Heute möchte ich euch das Buch „Wo tut es weh?“ aus dem Lauter Verlag etwas näher vorstellen.
Wo tut es weh?
Autorin und Illustratorin
Inge Bosse
Verlag
Lauter Verlag
Medium: Hardcover
Seitenzahl: 32
Preis: 18,00 € (
Verlag | Amazon*)
Erschienen: 21.03.2024
ISBN: 978-3-911098-16-8
Bewertung: ★★★★★
Inhalt
In diesem Buch wird die Geschichte eines Uhus erzählt, der anderen Tieren hilft, die in Not sind. Dabei begegnet er unter anderem einem Yak, dem der Po weh tut, oder einem Gnu, das Schmerzen am Huf hat.

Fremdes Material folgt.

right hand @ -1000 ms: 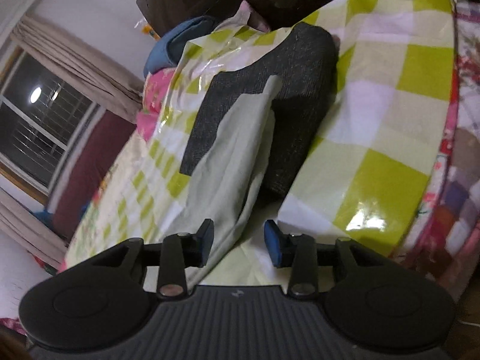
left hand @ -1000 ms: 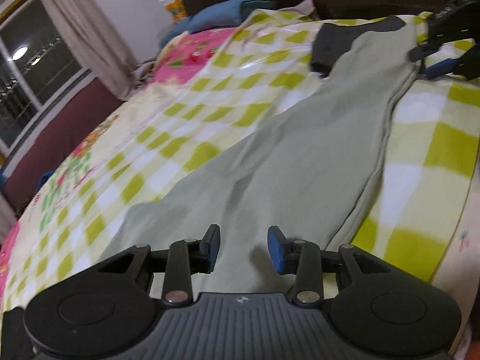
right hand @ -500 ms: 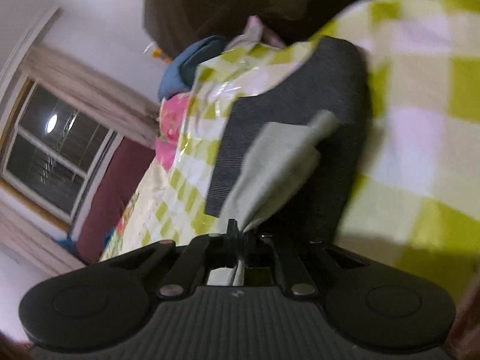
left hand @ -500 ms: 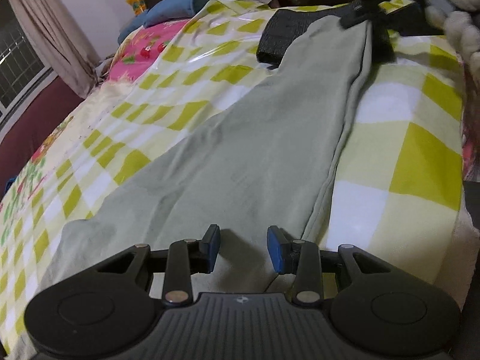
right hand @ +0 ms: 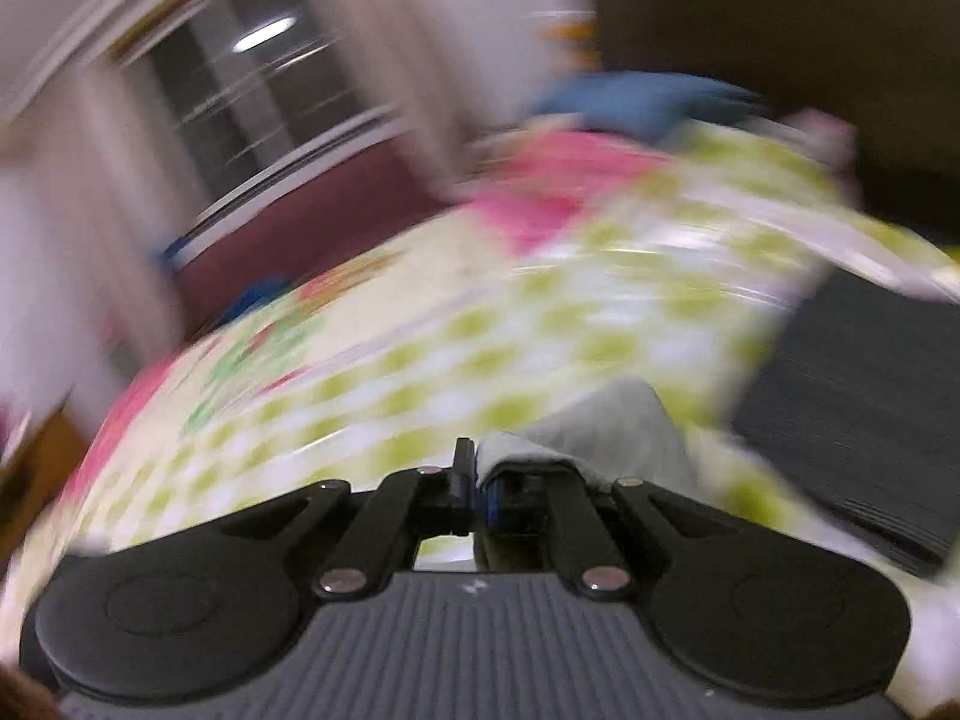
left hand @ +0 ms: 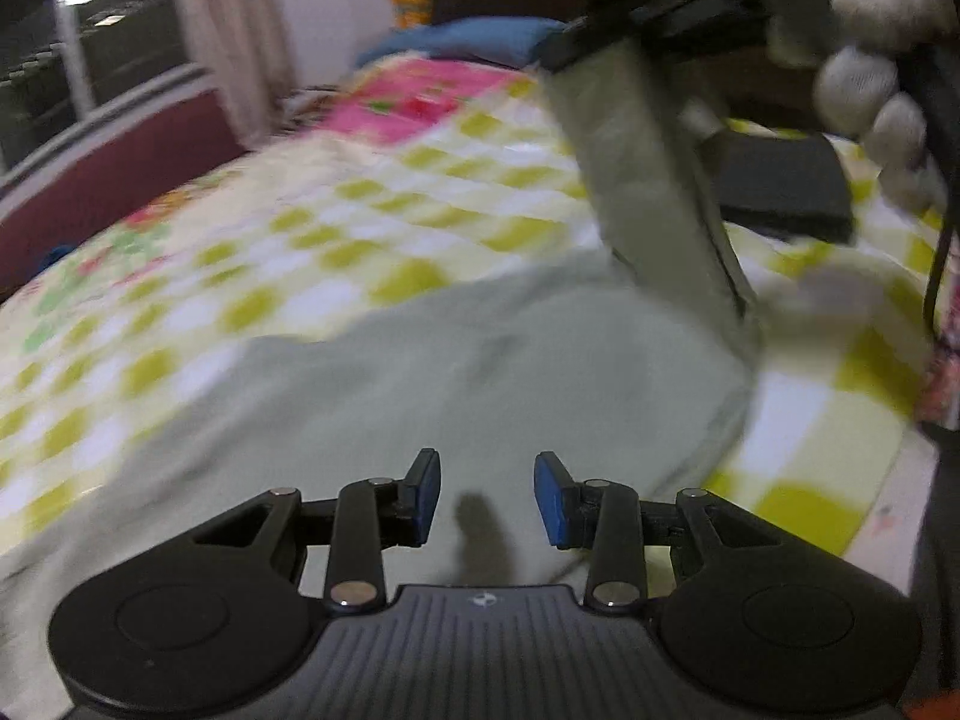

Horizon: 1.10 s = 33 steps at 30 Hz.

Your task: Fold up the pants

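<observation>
Pale green pants [left hand: 480, 372] lie on a yellow-checked bedspread [left hand: 372, 222]. My left gripper [left hand: 487, 495] is open and empty, hovering just over the wide part of the pants. My right gripper [right hand: 476, 489] is shut on the pants' leg end [right hand: 606, 426]. In the left wrist view the right gripper [left hand: 654, 6] holds that leg [left hand: 648, 174] lifted high at the upper right, so it hangs up from the bed. Both views are blurred by motion.
A dark grey folded cloth [left hand: 780, 186] lies on the bed at the right, also in the right wrist view [right hand: 864, 414]. A blue pillow [left hand: 474, 39] and dark headboard [right hand: 780, 30] are at the far end. A window [left hand: 90, 54] is at left.
My right gripper closed on the leg end and has lifted it up and toward the left gripper. The left gripper stays open over the pants.
</observation>
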Each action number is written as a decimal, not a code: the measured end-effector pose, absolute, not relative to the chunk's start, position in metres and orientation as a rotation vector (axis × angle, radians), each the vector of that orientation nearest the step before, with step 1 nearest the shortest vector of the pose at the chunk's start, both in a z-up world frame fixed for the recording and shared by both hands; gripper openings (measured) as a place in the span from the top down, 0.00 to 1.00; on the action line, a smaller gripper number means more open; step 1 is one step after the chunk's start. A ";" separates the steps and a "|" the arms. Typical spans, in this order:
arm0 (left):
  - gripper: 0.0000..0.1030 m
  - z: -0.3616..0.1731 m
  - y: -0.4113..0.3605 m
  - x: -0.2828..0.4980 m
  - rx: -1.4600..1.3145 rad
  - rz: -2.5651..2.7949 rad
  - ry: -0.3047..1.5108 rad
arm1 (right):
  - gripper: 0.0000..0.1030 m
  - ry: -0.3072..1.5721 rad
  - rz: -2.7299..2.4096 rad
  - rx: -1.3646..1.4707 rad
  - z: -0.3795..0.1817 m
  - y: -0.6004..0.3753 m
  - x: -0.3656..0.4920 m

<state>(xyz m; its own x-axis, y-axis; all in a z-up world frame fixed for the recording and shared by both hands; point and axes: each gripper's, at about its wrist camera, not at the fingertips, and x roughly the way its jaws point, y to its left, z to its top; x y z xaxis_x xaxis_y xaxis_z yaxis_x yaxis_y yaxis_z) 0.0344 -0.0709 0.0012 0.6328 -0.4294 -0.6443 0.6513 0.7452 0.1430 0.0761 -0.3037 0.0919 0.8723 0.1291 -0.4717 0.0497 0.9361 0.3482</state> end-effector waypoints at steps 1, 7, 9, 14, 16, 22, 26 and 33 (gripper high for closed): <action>0.51 0.005 -0.052 0.035 0.378 -0.592 0.614 | 0.95 0.519 0.105 0.275 0.094 -0.271 0.086; 0.51 0.005 0.060 0.033 0.305 -0.347 0.686 | 0.96 0.548 0.480 -0.302 0.047 -0.074 0.092; 0.51 0.002 0.085 0.030 0.279 -0.292 0.705 | 0.96 0.530 0.537 -0.434 0.027 -0.040 0.079; 0.51 -0.004 0.110 0.027 0.195 -0.271 0.710 | 0.95 0.581 0.542 -0.532 0.002 -0.021 0.073; 0.51 -0.006 0.113 0.027 0.182 -0.282 0.699 | 0.95 0.602 0.524 -0.541 0.001 -0.022 0.073; 0.51 -0.004 0.125 0.025 0.125 -0.290 0.676 | 0.54 0.847 0.496 -0.032 0.008 -0.072 0.105; 0.51 -0.003 0.131 0.025 0.094 -0.286 0.677 | 0.51 0.954 0.470 0.490 -0.010 -0.122 0.123; 0.51 -0.003 0.126 0.022 0.130 -0.279 0.671 | 0.51 0.914 0.381 1.125 -0.045 -0.166 0.138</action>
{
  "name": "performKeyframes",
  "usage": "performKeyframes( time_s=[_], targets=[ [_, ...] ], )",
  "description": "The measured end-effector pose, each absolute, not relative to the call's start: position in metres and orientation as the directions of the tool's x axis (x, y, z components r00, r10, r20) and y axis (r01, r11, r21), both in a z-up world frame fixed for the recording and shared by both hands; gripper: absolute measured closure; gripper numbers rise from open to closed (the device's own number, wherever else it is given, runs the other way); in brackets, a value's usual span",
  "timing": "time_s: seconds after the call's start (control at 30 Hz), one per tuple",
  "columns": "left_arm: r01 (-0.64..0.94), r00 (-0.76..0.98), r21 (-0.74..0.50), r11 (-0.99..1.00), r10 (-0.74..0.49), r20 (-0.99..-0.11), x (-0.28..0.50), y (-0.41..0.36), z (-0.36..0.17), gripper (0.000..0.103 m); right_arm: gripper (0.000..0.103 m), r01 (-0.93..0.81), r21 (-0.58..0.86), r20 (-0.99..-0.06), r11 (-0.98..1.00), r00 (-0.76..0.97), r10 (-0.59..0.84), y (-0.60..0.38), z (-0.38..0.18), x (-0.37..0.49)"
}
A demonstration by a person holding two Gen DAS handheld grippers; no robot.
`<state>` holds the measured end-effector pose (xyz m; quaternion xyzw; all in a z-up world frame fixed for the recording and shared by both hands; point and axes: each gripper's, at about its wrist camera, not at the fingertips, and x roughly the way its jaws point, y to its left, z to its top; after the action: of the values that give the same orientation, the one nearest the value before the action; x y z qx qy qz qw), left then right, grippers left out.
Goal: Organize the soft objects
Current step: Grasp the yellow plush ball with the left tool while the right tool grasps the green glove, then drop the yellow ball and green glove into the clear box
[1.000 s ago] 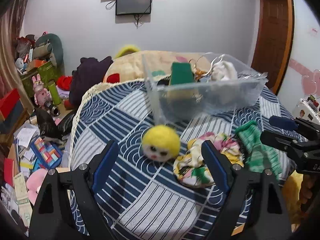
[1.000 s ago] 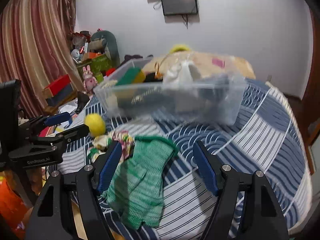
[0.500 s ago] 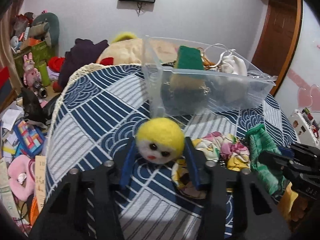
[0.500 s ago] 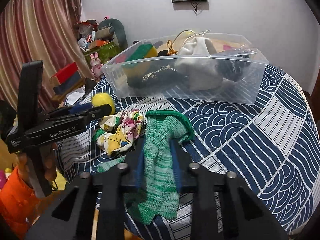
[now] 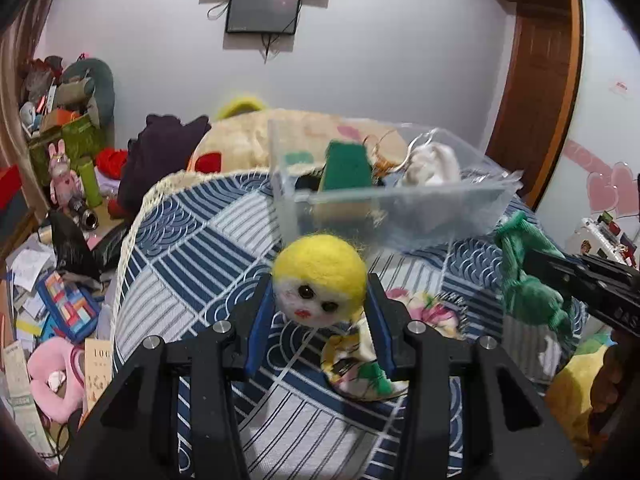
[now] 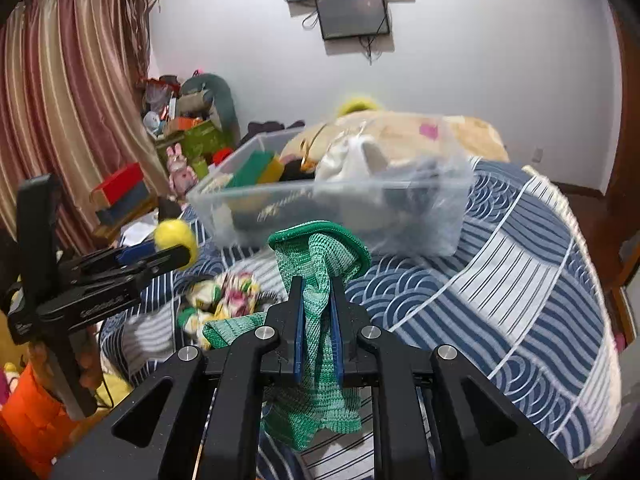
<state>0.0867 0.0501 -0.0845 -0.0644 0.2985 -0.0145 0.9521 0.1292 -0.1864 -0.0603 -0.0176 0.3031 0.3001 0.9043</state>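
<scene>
Blue-patterned bedcover (image 6: 500,280) carries a clear bin (image 6: 328,204). Before the bin, the right gripper (image 6: 317,320) pinches a green glove (image 6: 320,280), the left gripper (image 5: 318,312) clamps a yellow felt head (image 5: 320,276), both lifted; a floral cloth (image 5: 360,360) lies below them.

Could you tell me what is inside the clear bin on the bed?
In the bin: a green-and-yellow sponge, a white cloth and dark items. Its blurred walls hide the bottom.
</scene>
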Motion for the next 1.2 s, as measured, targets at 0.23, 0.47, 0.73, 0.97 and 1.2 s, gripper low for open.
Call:
performKeyframes(
  time_s=[0.23, 0.47, 0.73, 0.97, 1.2],
  targets=[
    [0.027, 0.856, -0.130, 0.991, -0.090, -0.509, 0.088, 0.040, -0.056, 0.059, 0.093, -0.531, 0.117, -0.474, 0.839, 0.712, 0.517, -0.186, -0.028, 0.141],
    [0.067, 0.871, -0.119, 0.991, -0.116, -0.478, 0.104, 0.029, -0.036, 0.059, 0.093, -0.516, 0.081, -0.411, 0.853, 0.763, 0.500, -0.179, -0.006, 0.152],
    [0.127, 0.845, -0.115, 0.985, -0.169, -0.507, 0.137, 0.015, -0.030, 0.059, 0.093, -0.494, 0.050, -0.397, 0.868, 0.787, 0.471, -0.169, 0.001, 0.174],
    [0.117, 0.818, -0.161, 0.980, -0.187, -0.543, 0.165, 0.016, -0.044, 0.059, 0.093, -0.512, 0.017, -0.444, 0.859, 0.766, 0.465, -0.149, -0.011, 0.193],
    [0.118, 0.794, -0.201, 0.972, -0.214, -0.569, 0.190, 0.016, -0.054, 0.059, 0.093, -0.515, -0.016, -0.501, 0.857, 0.746, 0.439, -0.133, -0.029, 0.212]
  ],
)
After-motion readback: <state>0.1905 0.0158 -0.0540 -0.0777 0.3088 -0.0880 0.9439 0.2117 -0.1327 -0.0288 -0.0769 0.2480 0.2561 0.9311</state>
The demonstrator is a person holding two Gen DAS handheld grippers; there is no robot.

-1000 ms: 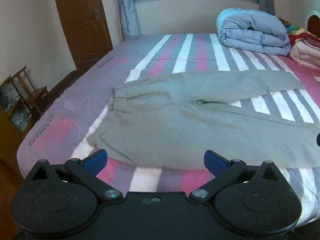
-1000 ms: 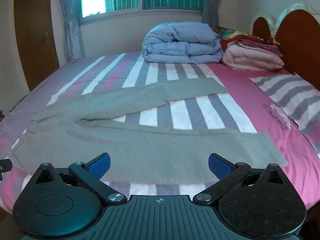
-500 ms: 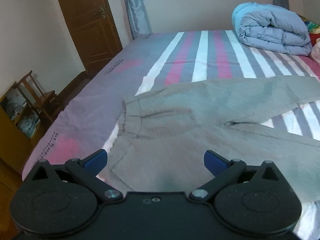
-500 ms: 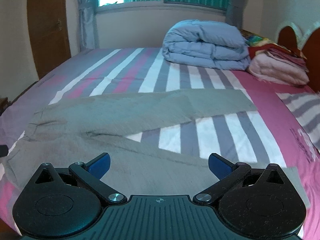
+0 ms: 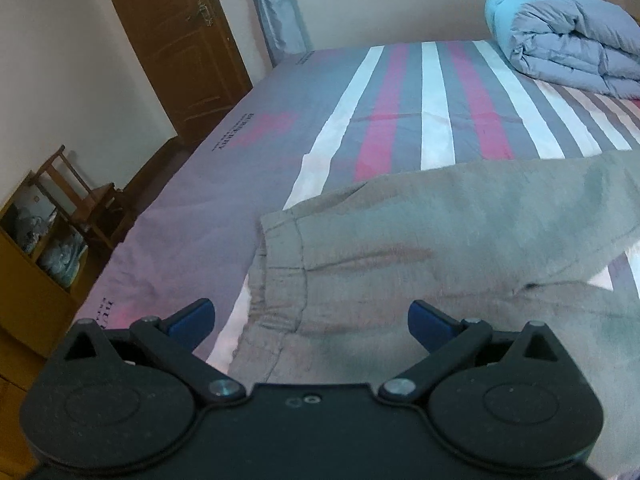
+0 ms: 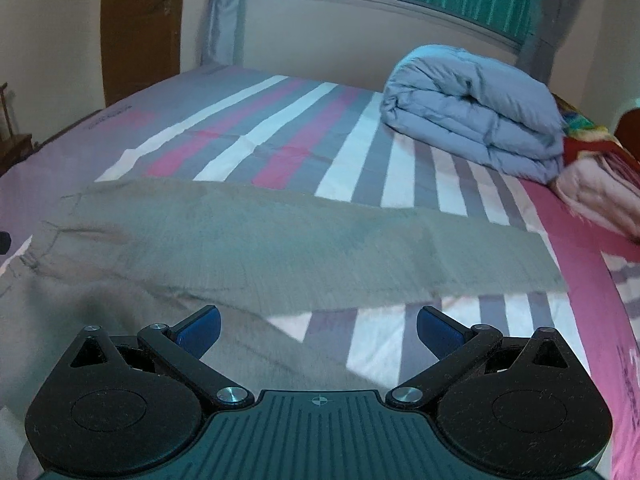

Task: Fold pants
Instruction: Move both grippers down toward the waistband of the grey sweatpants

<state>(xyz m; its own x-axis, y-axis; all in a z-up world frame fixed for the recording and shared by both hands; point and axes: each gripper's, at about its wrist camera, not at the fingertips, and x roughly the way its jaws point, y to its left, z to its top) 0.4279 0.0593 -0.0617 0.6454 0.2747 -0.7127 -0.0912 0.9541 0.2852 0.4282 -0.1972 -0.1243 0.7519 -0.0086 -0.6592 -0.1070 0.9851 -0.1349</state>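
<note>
The grey pants [image 5: 440, 248] lie spread flat on the striped bed [image 5: 400, 92], waistband toward the door [image 5: 176, 40], legs running toward the folded blue duvet [image 6: 472, 108]. The left tongs [image 5: 311, 320] hang over the waistband, blue tips wide apart, holding nothing. The right tongs [image 6: 319, 330] hang above the crotch, also wide apart

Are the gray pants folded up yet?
No, the gray pants lie spread flat on the striped bed, legs apart and stretched out.

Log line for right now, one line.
pants flat, unfolded on bed | left gripper open over waistband | right gripper open, nothing held
</note>
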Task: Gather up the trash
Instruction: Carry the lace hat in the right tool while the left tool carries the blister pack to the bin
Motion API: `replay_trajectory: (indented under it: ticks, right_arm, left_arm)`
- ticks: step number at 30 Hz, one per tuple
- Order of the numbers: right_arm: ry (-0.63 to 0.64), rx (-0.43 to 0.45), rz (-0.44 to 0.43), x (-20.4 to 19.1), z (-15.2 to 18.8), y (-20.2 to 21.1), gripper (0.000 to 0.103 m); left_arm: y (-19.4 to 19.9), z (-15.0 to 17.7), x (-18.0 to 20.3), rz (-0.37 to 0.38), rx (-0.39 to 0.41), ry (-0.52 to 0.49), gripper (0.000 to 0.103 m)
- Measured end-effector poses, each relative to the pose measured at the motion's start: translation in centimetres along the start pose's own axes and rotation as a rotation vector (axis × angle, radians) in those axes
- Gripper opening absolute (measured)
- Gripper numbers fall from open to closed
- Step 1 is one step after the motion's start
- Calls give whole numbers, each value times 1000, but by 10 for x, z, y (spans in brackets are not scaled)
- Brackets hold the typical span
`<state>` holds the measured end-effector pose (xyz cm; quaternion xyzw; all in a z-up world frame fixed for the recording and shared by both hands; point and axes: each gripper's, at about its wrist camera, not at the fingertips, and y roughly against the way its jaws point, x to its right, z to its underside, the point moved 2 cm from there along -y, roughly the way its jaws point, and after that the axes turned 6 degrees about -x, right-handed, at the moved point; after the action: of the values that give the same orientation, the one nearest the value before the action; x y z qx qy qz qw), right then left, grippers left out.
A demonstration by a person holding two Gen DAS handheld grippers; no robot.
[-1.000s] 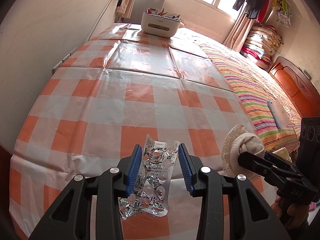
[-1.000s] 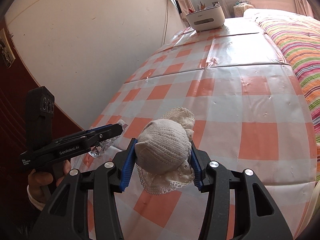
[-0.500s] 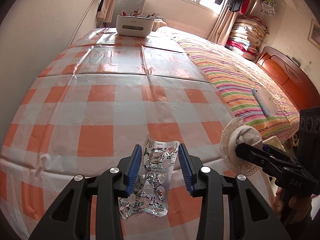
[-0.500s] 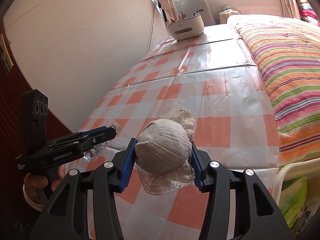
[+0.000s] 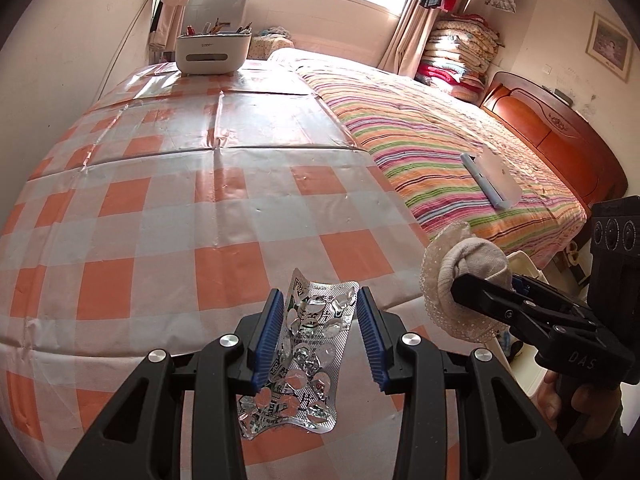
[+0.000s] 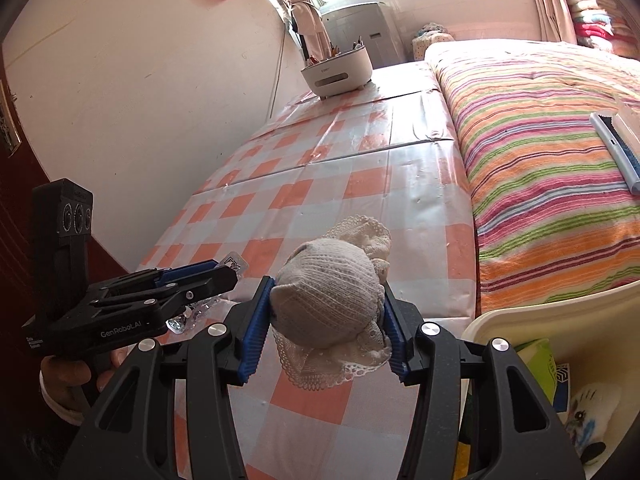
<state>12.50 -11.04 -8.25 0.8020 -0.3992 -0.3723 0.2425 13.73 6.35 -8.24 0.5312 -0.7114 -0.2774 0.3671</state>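
The left gripper (image 5: 320, 332) has its jaws part-spread with a crumpled, emptied foil blister pack (image 5: 304, 352) between the blue pads (image 5: 269, 340); the pack's left edge lies against the left pad, while a narrow gap shows at the right pad, so how firmly it is pinched cannot be told. The pack hangs in the air above the near edge of the surface (image 5: 160, 216), which wears an orange-and-white checked plastic cover.

The right gripper (image 6: 326, 320) has its jaws pinching a balled white sock with a lace cuff (image 6: 328, 300), both pads pressed into its sides. Its jaws have just been opening a little, with the sock between them. The sock is held clear of the surface, over its near right corner. In the left wrist view the sock (image 5: 460, 276) sits just right of the blister pack, the two grippers side by side and apart.

Beyond the near right corner of the surface, low at the edge of the right wrist view, a cream bin (image 6: 520, 316) stands with green and printed packaging inside. At the far end of the surface sits a white holder (image 5: 214, 54) with pens. Right of the surface runs a bed under a striped blanket (image 5: 440, 148), with a flat white device (image 5: 496, 176) lying on it.
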Motion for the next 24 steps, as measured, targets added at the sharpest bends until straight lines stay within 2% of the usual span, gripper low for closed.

Die Handlung ist bewusst einfach gehalten und wird im Comicstil erzählt. Kurze, knappe Sätze führen durch die Geschichte und machen es gerade für Leseanfänger besonders zugänglich.
Besonderheiten
Das Besondere an diesem Buch ist eindeutig das sprachliche Konzept. Es werden ausschließlich Wörter mit zwei oder drei Buchstaben verwendet. Dadurch entsteht eine ganz eigene Art zu lesen, die vor allem für Kinder, die gerade das Lesen lernen, sehr spannend sein kann.
Ein kleines Extra ist zudem im Buch versteckt: So findet sich ein Wort mit vier Buchstaben, das bewusst heraussticht.
Darüber hinaus sind Doppellaute farblich markiert, was das Lesen zusätzlich unterstützt und den Lernaspekt verstärkt.